Biologia molekularna 1400-215BM
Wykład
Struktura DNA. Replikacja DNA w organizmach eukariotycznych. Szczegółowe omówienie budowy i roli fragmentów Okazakich oraz problemu terminacji replikacji DNA. Rola i struktura telomerów. Rodzaje uszkodzeń DNA i mechanizmy ich naprawy. Łączenie końców niehomologicznych oraz rekombinacja homologiczna.
Narzędzia w biologii molekularnej i sekwencjonowanie DNA. Chemiczna synteza oligonukleotydów i metoda PCR. Podstawowe enzymy wykorzystywane w procedurach laboratoryjnych biologii molekularnej. Metody sekwencjonowania genomów: metoda Sangera oraz sekwencjonowanie nowej generacji. Omówienie etapów poznawania genomu człowieka. Wykorzystanie DNA do archiwizacji danych.

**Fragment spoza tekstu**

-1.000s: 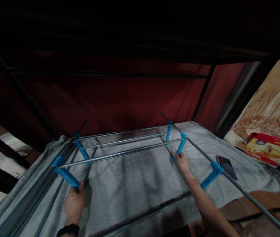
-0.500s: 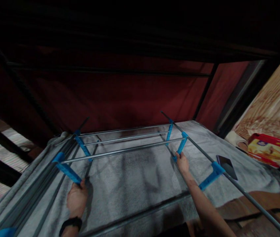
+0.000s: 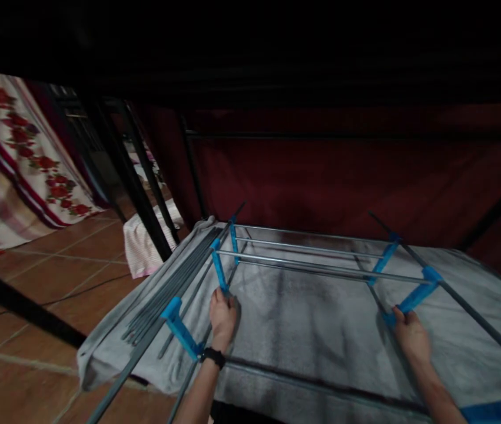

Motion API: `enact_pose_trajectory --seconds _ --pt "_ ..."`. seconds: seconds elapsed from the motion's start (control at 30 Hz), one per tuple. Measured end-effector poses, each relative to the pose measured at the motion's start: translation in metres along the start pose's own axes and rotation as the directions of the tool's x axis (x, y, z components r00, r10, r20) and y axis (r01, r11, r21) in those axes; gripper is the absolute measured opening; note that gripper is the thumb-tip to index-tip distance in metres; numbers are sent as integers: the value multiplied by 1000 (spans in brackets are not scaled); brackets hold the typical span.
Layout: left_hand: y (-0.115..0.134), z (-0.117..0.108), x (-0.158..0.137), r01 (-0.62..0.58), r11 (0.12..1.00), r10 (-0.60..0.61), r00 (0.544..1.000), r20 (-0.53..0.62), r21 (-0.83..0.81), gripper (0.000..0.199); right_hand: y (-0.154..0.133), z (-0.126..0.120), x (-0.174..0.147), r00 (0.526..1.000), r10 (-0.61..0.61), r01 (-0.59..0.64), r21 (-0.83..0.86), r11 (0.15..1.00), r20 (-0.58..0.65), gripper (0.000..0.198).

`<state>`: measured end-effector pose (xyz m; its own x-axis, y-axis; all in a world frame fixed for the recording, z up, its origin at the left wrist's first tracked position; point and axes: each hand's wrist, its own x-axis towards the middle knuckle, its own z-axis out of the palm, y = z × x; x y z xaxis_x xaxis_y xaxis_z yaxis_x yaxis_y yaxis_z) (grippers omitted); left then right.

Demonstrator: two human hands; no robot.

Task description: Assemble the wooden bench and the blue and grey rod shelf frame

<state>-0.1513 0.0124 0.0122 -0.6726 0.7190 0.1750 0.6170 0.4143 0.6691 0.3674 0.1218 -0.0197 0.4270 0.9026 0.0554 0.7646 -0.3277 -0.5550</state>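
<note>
A frame of grey metal tubes joined by blue plastic connectors stands on a grey blanket. My left hand is closed around the lower end of a left-side blue connector, by the lower side tube. On the other side, my right hand grips the lower end of a matching connector, with its fingertips near a blue piece on the lower tube. Another blue connector sits nearer me, beside my left wrist, which wears a black band. Parts of both lower joints are hidden by my fingers.
Several loose grey tubes lie bundled along the blanket's left side. Black bed-frame posts rise at the left, with a dark red curtain behind. A floral cloth hangs above the tiled floor.
My view has swung left, bringing the floor and floral cloth into sight. The left connector in my hand now stands more upright, its lower end by the lower tube. My right hand keeps its grip.
</note>
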Motion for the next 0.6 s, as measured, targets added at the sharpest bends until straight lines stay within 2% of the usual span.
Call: enact_pose_trajectory --seconds 0.13,0.27,0.33,0.4,0.47,0.53,0.6 --pt "-2 -7 -24 48 998 -46 998 -41 37 46 15 8 11 1000 18 -18 -7 1000 3 60" --pt "2 -30 -30 68 998 -68 996 -59 4 46 19 10 14 999 38 -37 -31 999 13 62" --pt "11 -45 -35 54 993 -49 998 46 -105 45 19 10 14 999 47 -46 -42 998 26 65" --pt "24 -57 -52 14 971 38 977 212 -240 44 18 9 14 998 55 -53 -43 998 33 64" --pt "34 -68 -81 -32 943 153 926 346 -332 44 18 9 13 998 57 -56 -32 998 15 60" --pt "39 -79 -117 -73 918 261 851 456 -389 39 18 10 13 999 53 -53 -22 998 -3 59" --pt "35 -94 -148 -57 920 256 836 486 -388 31 20 12 13 998 58 -58 -19 998 -8 60"
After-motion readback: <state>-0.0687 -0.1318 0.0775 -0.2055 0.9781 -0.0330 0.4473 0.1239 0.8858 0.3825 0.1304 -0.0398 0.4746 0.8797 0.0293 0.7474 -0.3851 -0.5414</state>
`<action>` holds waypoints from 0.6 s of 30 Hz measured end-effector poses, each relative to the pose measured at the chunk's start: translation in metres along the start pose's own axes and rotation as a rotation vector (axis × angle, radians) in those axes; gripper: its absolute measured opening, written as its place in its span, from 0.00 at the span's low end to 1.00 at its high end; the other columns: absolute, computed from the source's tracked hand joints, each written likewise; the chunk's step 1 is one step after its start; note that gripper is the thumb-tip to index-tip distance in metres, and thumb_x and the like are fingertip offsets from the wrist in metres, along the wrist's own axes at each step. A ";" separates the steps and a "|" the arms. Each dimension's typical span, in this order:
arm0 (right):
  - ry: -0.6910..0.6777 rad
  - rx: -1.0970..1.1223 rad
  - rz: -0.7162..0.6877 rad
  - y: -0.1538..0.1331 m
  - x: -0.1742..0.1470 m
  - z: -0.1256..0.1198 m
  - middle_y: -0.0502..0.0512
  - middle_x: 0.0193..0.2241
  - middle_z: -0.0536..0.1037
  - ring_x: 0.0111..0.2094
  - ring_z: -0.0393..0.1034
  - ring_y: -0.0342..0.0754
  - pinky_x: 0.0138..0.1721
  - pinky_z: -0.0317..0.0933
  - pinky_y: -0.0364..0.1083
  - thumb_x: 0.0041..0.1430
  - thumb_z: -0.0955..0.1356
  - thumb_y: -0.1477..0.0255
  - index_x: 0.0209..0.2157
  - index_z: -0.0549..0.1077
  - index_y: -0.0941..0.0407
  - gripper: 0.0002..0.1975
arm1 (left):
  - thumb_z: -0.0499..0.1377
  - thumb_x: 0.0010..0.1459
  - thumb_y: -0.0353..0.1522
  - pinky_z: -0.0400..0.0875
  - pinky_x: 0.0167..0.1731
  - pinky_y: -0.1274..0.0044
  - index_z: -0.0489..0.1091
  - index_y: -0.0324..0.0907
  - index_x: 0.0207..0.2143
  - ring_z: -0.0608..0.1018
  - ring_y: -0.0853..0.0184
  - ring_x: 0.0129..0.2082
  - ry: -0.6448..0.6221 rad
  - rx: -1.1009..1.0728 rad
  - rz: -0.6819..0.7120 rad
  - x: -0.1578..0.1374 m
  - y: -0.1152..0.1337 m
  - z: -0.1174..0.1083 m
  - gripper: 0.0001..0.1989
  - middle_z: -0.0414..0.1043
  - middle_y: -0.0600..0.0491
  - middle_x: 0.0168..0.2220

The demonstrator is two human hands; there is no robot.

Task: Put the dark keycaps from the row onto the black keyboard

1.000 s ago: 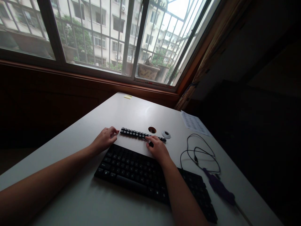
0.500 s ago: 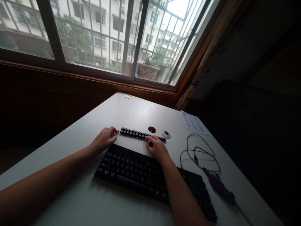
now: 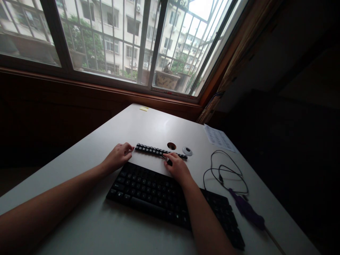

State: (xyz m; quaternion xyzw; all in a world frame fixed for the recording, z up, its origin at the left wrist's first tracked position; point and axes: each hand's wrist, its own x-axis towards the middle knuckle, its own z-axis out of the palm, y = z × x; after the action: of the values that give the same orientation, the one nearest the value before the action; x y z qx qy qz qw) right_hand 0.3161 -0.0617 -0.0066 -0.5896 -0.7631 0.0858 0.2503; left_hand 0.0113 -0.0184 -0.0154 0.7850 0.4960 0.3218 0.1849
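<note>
Two close rows of black keycaps [image 3: 150, 150] lie on the white table beyond a black keyboard [image 3: 146, 191]. At the left end of the rows rests my left hand [image 3: 121, 154], its fingers curved and thumb apart, with nothing visible in it. My right hand [image 3: 177, 166] is at the near side of the rows, right of their middle. Its thumb and fingers are closed around a small black keycap [image 3: 169, 162], partly hidden by the fingers. My right forearm passes over the keyboard and covers some of its keys.
Behind the keycaps are a round cable hole [image 3: 171, 146] and its grey cover [image 3: 187, 151]. A coiled black cable [image 3: 225, 170] and a purple duster-like thing with a stick [image 3: 247, 210] lie at the right. Printed paper [image 3: 220, 138] and a yellow note [image 3: 143, 109] sit farther back.
Almost nothing differs. Both hands keep their places by the keycap rows, and the view has shifted very slightly.
</note>
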 end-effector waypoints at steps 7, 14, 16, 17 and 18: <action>-0.003 -0.006 0.001 0.002 0.001 0.002 0.55 0.49 0.74 0.46 0.73 0.49 0.51 0.66 0.48 0.59 0.67 0.72 0.52 0.74 0.51 0.19 | 0.54 0.54 0.31 0.69 0.45 0.67 0.71 0.41 0.41 0.75 0.57 0.43 -0.002 -0.001 -0.004 0.000 0.004 -0.002 0.11 0.77 0.47 0.40; -0.019 -0.006 0.001 0.002 0.001 0.001 0.55 0.50 0.74 0.47 0.72 0.49 0.51 0.66 0.48 0.59 0.67 0.72 0.53 0.74 0.51 0.20 | 0.54 0.54 0.32 0.70 0.45 0.67 0.71 0.41 0.41 0.75 0.56 0.44 -0.005 -0.010 -0.011 0.000 0.004 -0.002 0.12 0.77 0.47 0.41; -0.016 -0.008 0.003 0.002 0.001 0.002 0.55 0.50 0.74 0.47 0.72 0.49 0.52 0.65 0.48 0.59 0.67 0.72 0.53 0.74 0.51 0.19 | 0.54 0.55 0.33 0.70 0.45 0.67 0.71 0.41 0.41 0.75 0.56 0.44 -0.007 -0.004 -0.012 0.000 0.003 -0.002 0.12 0.77 0.47 0.41; -0.014 -0.009 0.004 0.002 0.001 0.002 0.55 0.50 0.74 0.47 0.72 0.49 0.52 0.65 0.47 0.59 0.67 0.72 0.53 0.74 0.51 0.19 | 0.54 0.55 0.33 0.70 0.45 0.67 0.71 0.41 0.41 0.75 0.56 0.44 -0.008 -0.002 -0.013 0.000 0.003 -0.002 0.12 0.77 0.47 0.41; -0.013 -0.009 0.005 0.002 0.000 0.002 0.55 0.50 0.74 0.47 0.72 0.49 0.52 0.65 0.47 0.59 0.67 0.72 0.53 0.74 0.51 0.19 | 0.54 0.55 0.33 0.70 0.45 0.67 0.71 0.41 0.41 0.75 0.56 0.44 -0.009 -0.002 -0.013 0.000 0.003 -0.002 0.12 0.77 0.47 0.41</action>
State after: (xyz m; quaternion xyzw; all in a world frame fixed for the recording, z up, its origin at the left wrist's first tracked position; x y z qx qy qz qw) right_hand 0.3165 -0.0604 -0.0091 -0.5920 -0.7636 0.0868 0.2426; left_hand 0.0122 -0.0202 -0.0119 0.7829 0.5001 0.3176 0.1902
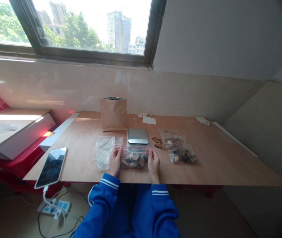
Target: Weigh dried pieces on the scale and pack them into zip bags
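Observation:
Both of my hands hold a clear zip bag (134, 162) by its top corners, near the table's front edge. Dark and tan dried pieces and a small white packet show inside it. My left hand (115, 161) pinches the left end of its reddish seal, and my right hand (154, 163) pinches the right end. Just behind the bag lies a flat silver-topped scale (138, 136). Left of my left hand is a heap of clear plastic bags (103, 153). To the right, a filled zip bag (182, 154) overlaps another filled zip bag (174, 140), beside loose brown dried slices (158, 142).
A brown kraft pouch (113, 114) stands upright with its top open behind the scale. A white card (149, 120) and crumpled scraps (202, 121) lie toward the wall. A phone (52, 167) with a charging cable rests at the left edge, above a power strip (56, 207).

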A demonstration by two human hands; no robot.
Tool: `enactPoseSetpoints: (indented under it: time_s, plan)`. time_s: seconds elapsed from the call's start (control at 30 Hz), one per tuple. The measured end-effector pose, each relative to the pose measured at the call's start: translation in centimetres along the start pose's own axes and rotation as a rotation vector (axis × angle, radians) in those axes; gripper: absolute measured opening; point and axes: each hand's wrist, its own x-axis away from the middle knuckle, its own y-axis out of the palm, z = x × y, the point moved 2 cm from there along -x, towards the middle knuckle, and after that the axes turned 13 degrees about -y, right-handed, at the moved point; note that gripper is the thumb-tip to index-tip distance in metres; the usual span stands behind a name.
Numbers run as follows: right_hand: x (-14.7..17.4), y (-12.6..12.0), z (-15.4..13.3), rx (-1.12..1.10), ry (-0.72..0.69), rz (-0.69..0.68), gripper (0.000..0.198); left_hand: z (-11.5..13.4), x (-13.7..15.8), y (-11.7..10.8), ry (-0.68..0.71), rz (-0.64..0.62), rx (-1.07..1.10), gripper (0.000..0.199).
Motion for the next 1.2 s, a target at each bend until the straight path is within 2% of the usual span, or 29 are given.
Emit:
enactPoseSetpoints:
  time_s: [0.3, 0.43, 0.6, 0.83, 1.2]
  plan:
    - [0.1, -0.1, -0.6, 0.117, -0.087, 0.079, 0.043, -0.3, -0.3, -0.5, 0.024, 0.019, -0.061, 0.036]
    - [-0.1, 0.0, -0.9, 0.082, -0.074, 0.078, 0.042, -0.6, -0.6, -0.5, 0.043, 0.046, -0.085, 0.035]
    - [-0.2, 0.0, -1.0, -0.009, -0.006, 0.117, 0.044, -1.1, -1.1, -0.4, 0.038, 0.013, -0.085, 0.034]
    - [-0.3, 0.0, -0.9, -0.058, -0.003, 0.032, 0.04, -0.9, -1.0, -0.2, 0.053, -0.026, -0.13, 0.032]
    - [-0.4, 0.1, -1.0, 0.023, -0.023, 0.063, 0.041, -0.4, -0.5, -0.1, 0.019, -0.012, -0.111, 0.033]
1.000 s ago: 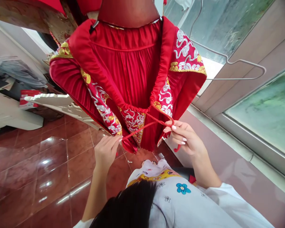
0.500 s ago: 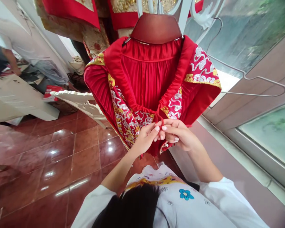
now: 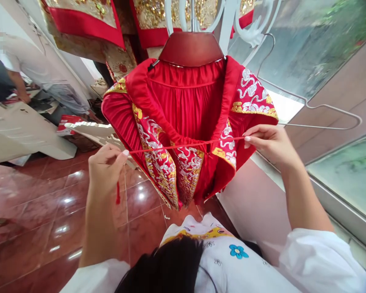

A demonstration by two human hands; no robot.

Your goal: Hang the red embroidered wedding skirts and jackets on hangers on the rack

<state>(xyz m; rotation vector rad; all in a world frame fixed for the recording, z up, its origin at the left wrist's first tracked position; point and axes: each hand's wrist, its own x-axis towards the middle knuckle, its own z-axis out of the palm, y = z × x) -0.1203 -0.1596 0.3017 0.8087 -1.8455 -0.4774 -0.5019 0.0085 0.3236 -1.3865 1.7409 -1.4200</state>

Struktura genomów, ich elementy i ewolucja. Pierwsze scharakteryzowane genomy i ich cechy. Przedstawienie hipotez dotyczących ewolucyjnego pochodzenia genów. Najważniejsze elementy strukturalne genów. Organizacja genomów. Elementy transpozycyjne, ich budowa oraz mechanizmy transpozycji.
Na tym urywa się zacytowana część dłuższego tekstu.